Crew would never give his real name
.
“A silent fellow with dead blue eyes, combed-over straight blonde hair, a narrow brush mustache, big and slightly pudgy?”
Sherlock sees a flash of recognition on Hemsworth’s face, but he moves instantly to hide it.
“My clients’ names are no one’s business but mine.”
“And yet, you just told me,” says Holmes with a smile.
He doesn’t look back as he leaves the theater, but his grin doesn’t lessen. It is wonderful to read the face of a magician, especially this one.
“L
et me see,” says Sherlock to himself in his bed in his wardrobe that night. “Crew travels over London Bridge in the dark, sometimes carrying snakes in sacks. What is just over the bridge?” He knows the area well. He crosses over that very viaduct on a regular basis. (The fact that this fiend may live in the same area where he goes to school still gives him pause.) “What is there? Well, right where it reaches land you would find London Bridge Railway Station, St. Thomas’s Hospital, and St. Saviour’s big cathedral.” Wellington Street meets the bridge on the south side of the river and then becomes Borough High Street. The Holmes family once lived near there, above the Leckies’ hatter shop, near the rookeries of the rough district known as the Mint. Off High Street, all the neighborhoods are tough and poor. Where, exactly, might Crew be? Again, Sherlock considers the idea that because Crew doesn’t like exercise and yet seems to walk home each night, he must live near the bridge. Holmes can’t sleep and stays up for a while, sitting cross-legged, concentrating. Nothing makes sense to him. He lies down again and drifts off.
A horrible nightmare comes to him. Malefactor, Grimsby, and Crew are chasing him over London Bridge. He has a revolver and is shooting back at them as he runs. He knows he cannot escape unless he destroys them. One of his shots hits Grimsby in the chest. The little man shrieks. It is a heartbreaking cry, and when Sherlock glances back, he sees the villain lying on the stone foot pavement of the bridge in a piteous mess, very still. Guilt so overwhelms him that he halts and almost lets the others catch him.
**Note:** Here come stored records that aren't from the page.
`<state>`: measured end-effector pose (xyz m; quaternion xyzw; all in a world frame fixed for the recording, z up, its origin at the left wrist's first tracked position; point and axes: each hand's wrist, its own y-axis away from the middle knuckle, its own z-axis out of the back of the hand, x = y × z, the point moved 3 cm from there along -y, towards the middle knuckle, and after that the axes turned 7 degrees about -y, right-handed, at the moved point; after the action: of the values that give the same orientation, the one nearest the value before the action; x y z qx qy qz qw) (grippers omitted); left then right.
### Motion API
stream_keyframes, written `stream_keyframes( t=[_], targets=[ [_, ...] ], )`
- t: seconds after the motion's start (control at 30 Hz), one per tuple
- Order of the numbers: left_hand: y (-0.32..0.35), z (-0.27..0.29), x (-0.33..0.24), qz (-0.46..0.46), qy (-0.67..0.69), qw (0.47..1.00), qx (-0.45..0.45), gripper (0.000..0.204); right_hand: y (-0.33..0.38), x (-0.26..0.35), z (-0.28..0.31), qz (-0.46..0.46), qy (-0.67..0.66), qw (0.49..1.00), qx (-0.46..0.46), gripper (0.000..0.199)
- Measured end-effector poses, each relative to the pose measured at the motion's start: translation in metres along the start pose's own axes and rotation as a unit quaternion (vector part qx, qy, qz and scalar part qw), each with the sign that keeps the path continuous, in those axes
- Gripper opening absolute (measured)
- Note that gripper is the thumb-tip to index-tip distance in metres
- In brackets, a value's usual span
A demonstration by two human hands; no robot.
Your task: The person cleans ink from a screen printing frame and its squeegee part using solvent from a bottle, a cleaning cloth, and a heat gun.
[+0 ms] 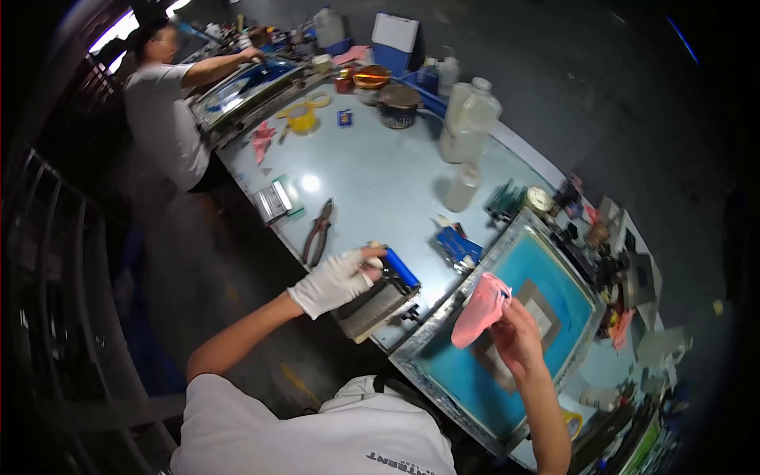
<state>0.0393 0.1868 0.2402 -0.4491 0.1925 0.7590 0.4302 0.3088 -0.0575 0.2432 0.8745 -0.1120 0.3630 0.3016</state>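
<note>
My right hand (520, 336), bare, pinches a crumpled pink cloth (480, 311) above a screen-printing frame (443, 321). Blue-green mesh (564, 273) fills the frame, around a grey-bordered pale rectangle (541, 310) in its middle, partly hidden by my hand. My left hand (340, 281) wears a white glove with bare fingertips. Its fingers are curled in beside the end of a blue cylinder (402, 267) that sits over a grey block (376, 309) at the table edge. Whether those fingers grip anything is hidden.
Pliers (318, 232) lie near the table's front edge. Beyond are a white squeeze bottle (463, 188), a large translucent jug (472, 119), a dark tub (398, 105) and yellow tape (301, 118). A blue packet (459, 247) lies by the frame. At far left another person (162, 111) reaches over a second frame.
</note>
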Motion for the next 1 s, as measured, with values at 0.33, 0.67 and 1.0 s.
stream_keyframes(
  t=[0.33, 0.67, 1.0],
  targets=[
    [0.042, 0.169, 0.261, 0.206, -0.235, 0.855, -0.415, 0.045, -0.151, -0.07, -0.108, -0.121, -0.04, 0.989, 0.077, 0.018],
    [0.002, 0.179, 0.347, 0.253, -0.305, 0.786, -0.475, 0.053, -0.217, -0.078, -0.125, -0.149, -0.067, 0.985, 0.053, 0.019],
    [-0.022, 0.166, 0.332, 0.307, -0.191, 0.813, -0.457, 0.053, -0.337, -0.072, -0.08, 0.152, 0.52, 0.839, 0.054, 0.049]
  ],
)
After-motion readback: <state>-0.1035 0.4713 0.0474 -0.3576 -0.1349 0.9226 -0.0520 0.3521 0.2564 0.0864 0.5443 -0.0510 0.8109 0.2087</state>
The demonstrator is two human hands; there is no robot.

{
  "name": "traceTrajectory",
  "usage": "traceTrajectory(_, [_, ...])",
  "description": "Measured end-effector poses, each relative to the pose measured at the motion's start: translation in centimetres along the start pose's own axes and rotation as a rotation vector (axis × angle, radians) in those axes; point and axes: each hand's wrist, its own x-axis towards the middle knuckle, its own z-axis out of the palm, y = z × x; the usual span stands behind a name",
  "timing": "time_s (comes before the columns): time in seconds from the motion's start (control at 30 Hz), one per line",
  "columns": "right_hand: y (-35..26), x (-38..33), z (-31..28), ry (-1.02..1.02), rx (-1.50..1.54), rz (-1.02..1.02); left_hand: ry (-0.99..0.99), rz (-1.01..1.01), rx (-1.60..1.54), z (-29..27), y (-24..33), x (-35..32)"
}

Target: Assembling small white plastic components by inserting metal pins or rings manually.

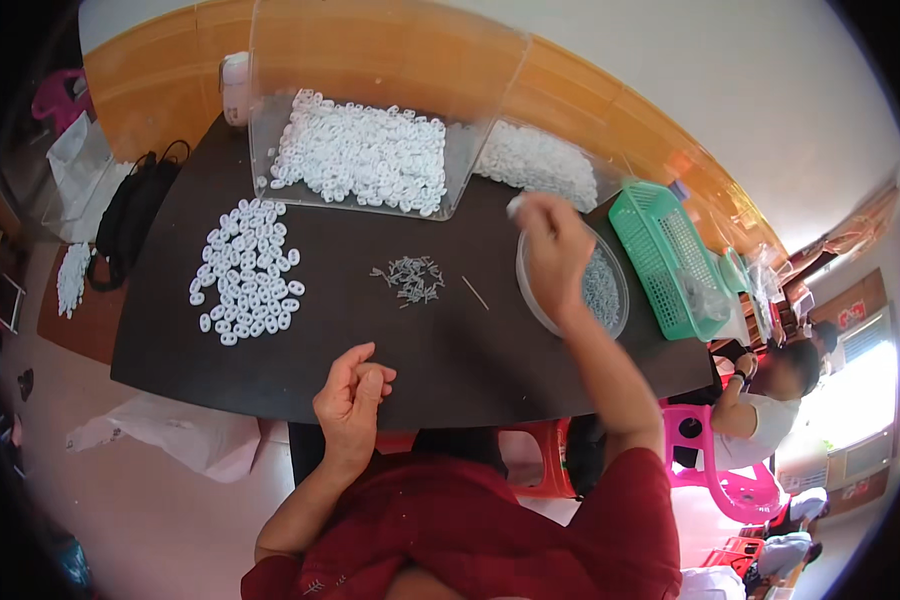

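My right hand (556, 245) is raised over a round clear tub (620, 322) of small grey screws (599, 290). Its fingertips pinch a small white plastic piece (515, 206), close to a clear bin of finished-looking white pieces (536, 165). Near the table's front edge, my left hand (352, 405) is closed with the fingers curled; whether anything is inside them is hidden. Ahead of it lie a small pile of loose screws (410, 279) and a thin stick (475, 292). White oval pieces with two holes (246, 270) are spread on the left of the table.
A large clear bin (360, 205) of white pieces stands at the back of the dark table (370, 330). A green basket (665, 262) is at the right edge. A black bag (135, 210) hangs beyond the left edge. Another person (765, 410) sits at far right, by a pink chair (715, 470).
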Motion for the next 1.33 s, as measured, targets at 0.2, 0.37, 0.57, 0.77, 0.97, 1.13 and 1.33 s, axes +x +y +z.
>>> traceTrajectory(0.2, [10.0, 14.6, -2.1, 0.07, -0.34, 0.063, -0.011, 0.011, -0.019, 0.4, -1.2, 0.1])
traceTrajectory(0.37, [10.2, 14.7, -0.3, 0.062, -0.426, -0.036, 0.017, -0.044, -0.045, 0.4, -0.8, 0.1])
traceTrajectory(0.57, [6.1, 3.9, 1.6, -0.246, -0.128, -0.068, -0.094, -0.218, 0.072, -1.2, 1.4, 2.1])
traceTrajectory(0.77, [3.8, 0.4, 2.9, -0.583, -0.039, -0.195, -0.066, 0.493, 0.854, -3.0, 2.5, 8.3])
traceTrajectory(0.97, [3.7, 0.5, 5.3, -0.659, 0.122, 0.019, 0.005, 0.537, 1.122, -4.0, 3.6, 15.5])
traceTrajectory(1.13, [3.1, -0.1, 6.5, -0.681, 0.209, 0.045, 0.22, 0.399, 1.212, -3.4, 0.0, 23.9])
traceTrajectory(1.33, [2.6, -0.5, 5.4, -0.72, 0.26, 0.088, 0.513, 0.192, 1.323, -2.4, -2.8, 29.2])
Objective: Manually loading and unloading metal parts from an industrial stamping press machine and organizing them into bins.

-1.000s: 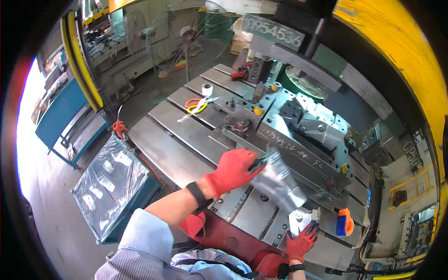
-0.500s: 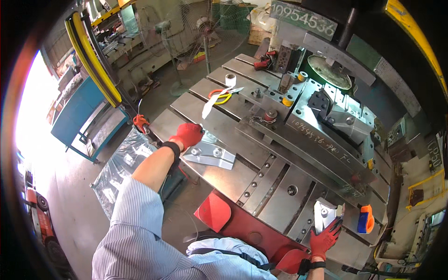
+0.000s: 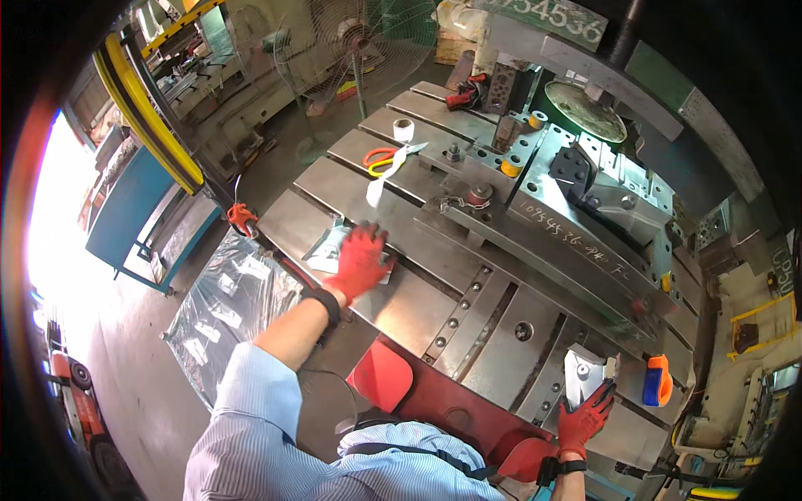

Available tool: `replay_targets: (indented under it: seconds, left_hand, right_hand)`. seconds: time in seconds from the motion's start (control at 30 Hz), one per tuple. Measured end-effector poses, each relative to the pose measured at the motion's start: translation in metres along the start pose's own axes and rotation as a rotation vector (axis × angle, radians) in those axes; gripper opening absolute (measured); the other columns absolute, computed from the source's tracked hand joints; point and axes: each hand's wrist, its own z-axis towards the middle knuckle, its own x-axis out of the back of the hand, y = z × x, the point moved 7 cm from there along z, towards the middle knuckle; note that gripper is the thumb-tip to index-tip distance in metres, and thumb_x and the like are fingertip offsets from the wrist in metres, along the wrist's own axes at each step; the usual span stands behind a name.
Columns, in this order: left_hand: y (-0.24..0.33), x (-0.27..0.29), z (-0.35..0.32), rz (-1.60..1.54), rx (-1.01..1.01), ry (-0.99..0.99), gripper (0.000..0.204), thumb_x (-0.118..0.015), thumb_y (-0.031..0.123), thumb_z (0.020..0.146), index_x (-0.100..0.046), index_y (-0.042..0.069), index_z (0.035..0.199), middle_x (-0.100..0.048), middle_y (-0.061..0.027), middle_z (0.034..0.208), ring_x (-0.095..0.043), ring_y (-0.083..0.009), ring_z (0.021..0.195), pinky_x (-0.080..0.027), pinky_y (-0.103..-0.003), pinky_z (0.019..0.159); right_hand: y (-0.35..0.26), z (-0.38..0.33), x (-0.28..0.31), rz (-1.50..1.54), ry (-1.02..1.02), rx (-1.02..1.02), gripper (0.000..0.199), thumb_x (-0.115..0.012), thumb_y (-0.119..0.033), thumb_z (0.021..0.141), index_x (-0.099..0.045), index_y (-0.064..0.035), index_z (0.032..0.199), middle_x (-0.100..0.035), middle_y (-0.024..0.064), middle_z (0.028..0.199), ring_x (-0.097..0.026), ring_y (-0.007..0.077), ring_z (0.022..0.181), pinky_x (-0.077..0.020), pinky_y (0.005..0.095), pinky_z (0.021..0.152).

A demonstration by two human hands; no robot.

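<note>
My left hand (image 3: 362,264), in a red glove, hovers over or touches a silver bracket-like metal part (image 3: 327,247) on the left side of the slotted steel table. Its fingers are spread, slightly blurred, and they cover the part's right end. At the table's near right, my right hand (image 3: 586,420), also gloved in red, grips the near end of a second silver metal part (image 3: 582,376). The thumb lies on one side of that part and the fingers on the other. An orange-and-blue roll-shaped object (image 3: 657,381) stands just right of it.
Scissors (image 3: 378,161) with red and yellow handles lie under a white strip, near a white tape roll (image 3: 403,130). A heavy steel die block (image 3: 568,242) fills the table's right rear. Left are a plastic-covered surface (image 3: 225,309) and a blue cart (image 3: 138,209); a fan (image 3: 359,42) stands behind.
My left hand has slid right and nearer, from the left part's far left end to its right end, and its fingers have spread. My right hand stays on its part. The view has shifted slightly.
</note>
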Motion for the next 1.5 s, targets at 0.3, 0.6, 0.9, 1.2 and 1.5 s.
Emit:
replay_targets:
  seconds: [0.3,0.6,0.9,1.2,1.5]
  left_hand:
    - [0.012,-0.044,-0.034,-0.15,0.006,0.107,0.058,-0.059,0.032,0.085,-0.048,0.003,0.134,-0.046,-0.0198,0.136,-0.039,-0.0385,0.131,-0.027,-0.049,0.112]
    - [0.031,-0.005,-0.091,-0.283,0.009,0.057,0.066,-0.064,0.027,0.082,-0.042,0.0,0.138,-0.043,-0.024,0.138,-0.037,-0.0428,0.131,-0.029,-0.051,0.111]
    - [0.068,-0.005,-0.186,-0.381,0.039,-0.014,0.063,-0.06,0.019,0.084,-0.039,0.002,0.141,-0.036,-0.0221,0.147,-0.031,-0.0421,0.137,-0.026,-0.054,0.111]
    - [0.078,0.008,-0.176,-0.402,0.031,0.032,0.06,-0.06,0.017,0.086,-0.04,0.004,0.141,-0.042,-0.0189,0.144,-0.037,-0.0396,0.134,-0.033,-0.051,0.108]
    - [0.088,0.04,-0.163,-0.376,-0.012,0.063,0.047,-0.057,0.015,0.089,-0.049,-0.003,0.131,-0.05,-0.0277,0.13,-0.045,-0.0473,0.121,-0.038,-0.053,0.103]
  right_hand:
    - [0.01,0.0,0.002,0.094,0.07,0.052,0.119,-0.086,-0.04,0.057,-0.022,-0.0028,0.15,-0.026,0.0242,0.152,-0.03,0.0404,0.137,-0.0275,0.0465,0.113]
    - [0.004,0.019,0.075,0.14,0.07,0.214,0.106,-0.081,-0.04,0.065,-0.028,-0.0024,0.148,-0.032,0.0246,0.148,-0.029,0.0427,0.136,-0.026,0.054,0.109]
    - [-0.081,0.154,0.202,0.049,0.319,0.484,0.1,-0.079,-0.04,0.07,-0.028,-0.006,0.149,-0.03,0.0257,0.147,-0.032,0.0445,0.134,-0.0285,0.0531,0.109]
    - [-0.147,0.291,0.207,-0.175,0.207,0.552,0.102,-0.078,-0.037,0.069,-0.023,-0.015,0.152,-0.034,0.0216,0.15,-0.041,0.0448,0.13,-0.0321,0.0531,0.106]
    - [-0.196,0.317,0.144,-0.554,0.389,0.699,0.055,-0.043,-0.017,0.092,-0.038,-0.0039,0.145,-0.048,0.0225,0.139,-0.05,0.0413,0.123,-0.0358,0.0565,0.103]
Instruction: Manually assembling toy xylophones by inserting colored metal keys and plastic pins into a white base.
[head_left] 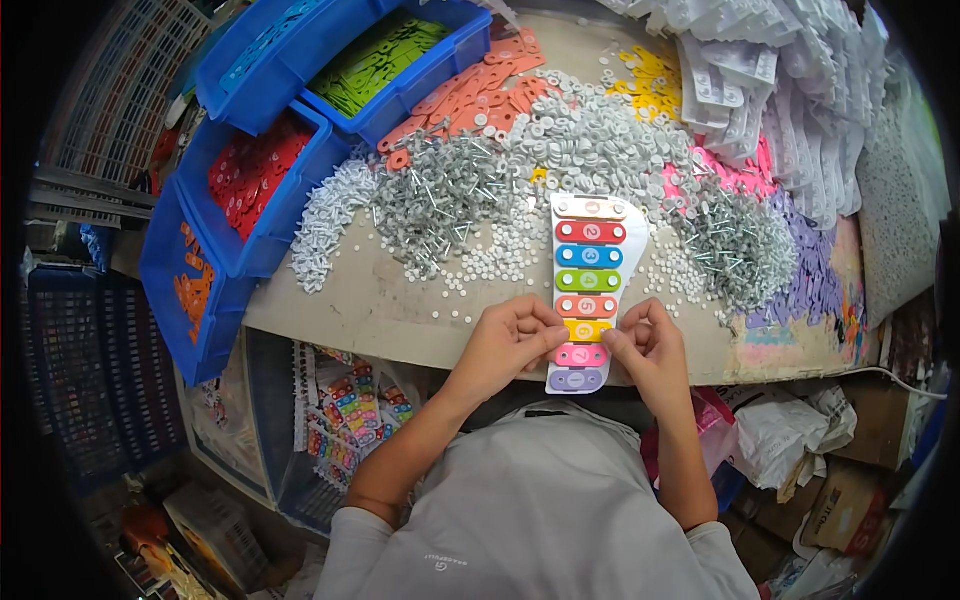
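Note:
A toy xylophone (588, 262) with a white base and several coloured bars lies lengthwise on the worktable, its near end at the table's front edge. My left hand (512, 338) pinches at the left side of the yellow bar (587, 329). My right hand (647, 342) pinches at the bar's right side, fingertips touching it. Pink and purple bars sit just below, toward me. Whether a small part is between my fingers is hidden.
Heaps of grey nails (440, 195), (740, 245) and white washers (590, 135) cover the table. Blue bins (262, 232) with red, orange and green bars stand left. Orange bars (470, 90), yellow pieces (650, 80) and stacked white bases (770, 70) lie behind. Finished toys (345, 410) sit under the table.

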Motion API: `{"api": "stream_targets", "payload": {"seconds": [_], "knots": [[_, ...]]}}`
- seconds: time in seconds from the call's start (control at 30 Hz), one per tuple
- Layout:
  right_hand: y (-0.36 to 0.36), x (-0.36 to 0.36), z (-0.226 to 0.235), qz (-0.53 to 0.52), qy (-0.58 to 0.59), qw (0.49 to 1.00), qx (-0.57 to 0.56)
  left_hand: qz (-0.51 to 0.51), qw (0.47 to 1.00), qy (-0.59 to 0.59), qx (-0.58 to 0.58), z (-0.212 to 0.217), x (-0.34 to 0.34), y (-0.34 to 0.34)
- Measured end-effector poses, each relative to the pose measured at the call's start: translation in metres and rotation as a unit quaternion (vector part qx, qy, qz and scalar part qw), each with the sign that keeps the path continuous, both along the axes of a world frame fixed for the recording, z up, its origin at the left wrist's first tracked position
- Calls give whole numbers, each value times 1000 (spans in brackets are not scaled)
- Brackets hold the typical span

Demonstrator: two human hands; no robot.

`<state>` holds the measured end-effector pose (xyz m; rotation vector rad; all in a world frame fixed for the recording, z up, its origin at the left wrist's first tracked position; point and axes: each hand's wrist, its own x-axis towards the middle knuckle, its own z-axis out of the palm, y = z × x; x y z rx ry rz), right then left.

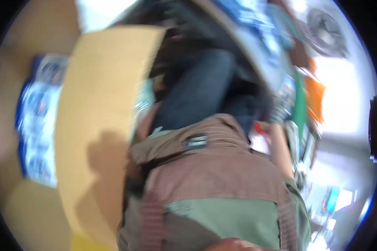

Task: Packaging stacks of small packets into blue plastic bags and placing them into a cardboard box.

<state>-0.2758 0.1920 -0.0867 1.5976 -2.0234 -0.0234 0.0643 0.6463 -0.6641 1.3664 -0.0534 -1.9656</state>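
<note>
Head view, heavily blurred: your right hand (275, 130) is reached forward beside your thigh, and you cannot be credited with a grip, since I cannot tell whether its fingers are apart, together or clamped on anything. Nearest to it is a small red item (260, 128); contact is not confirmed. Your left arm (146, 123) appears only as a narrow strip between the board and your dark trousers (197, 90); its fingers cannot be read, and the closest thing is some pale turquoise, clear-looking plastic (143, 98). Outward on your left stands a broad tan board (100, 96) carrying a shadow, and beyond it lie blue-and-white packs (40, 121), well apart from your hands. On your right are a curved table edge (255, 56), blue plastic packages (249, 14), an orange item (316, 98), a green one (298, 104) and a fan (326, 33). As to progress, no finished piece is identifiable at your hands; whether the packs are completed or waiting is, in my judgement, undeterminable, as is what remains.
</note>
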Motion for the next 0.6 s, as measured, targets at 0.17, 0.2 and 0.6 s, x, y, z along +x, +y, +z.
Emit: {"api": "stream_targets", "payload": {"seconds": [0.17, 0.2, 0.6], "knots": [[33, -43, -15, 184, -156, 960, -140, -119, 967, 15, -223, -13, -66, -216], [47, -47, -17, 173, -176, 958, -149, -133, 959, 9, -250, -12, -75, -218], [33, -48, -23, 109, -220, 964, -99, -171, 914, -162, -332, 35, 39, -195]]}}
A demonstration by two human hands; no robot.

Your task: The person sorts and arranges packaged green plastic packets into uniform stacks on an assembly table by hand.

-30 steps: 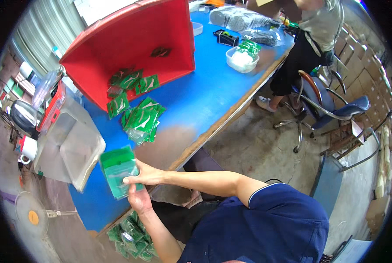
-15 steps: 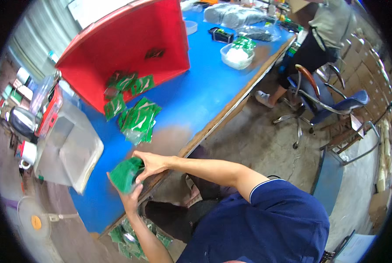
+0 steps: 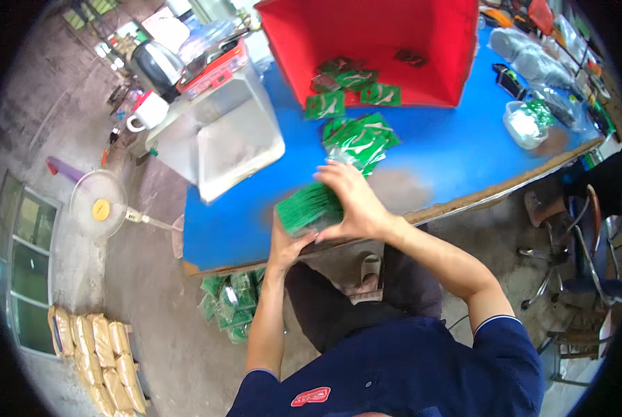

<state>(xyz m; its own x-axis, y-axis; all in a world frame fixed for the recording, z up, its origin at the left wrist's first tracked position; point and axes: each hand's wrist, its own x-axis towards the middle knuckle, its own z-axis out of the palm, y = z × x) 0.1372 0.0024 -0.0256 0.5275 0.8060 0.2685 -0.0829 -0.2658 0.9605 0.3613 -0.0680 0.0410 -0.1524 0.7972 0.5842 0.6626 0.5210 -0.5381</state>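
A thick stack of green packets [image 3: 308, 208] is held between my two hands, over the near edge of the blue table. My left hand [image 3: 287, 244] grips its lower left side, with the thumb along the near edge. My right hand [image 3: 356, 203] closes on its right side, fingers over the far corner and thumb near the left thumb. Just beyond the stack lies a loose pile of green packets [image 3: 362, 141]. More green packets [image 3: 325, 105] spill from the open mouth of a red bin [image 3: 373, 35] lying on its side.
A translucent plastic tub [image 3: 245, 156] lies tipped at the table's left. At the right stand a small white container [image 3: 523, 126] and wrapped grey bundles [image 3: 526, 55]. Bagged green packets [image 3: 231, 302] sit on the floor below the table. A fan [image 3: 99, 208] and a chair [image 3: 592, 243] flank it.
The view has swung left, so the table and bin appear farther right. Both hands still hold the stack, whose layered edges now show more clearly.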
But he gathers himself and runs again. Malefactor stops and points a finger at him, ordering Crew to run him down and murder him, then rises into the sky, his face becoming the entire dark dome over London. He looks down upon Sherlock, immortal. Crew, his face impassive, gains on him with each stride. Holmes feels that he will be safe if he can just reach the other side. But London Bridge becomes incalculably long, never ending. Crew moves with inhuman speed and catches him. Sherlock is squeezed in an iron grip until he expires, his life and spirit forced out of him as the air is expelled from his lungs. Despite lying dead on the stones, Sherlock can still see Crew’s face. The villain’s hair hangs down over his victim, its strands hissing, rattling, and darting. There is a look of great curiosity in Crew’s blue eyes now, a smile of intrigue below his brush mustache. He is examining Sherlock, fascinated for one simple reason: because he is dead.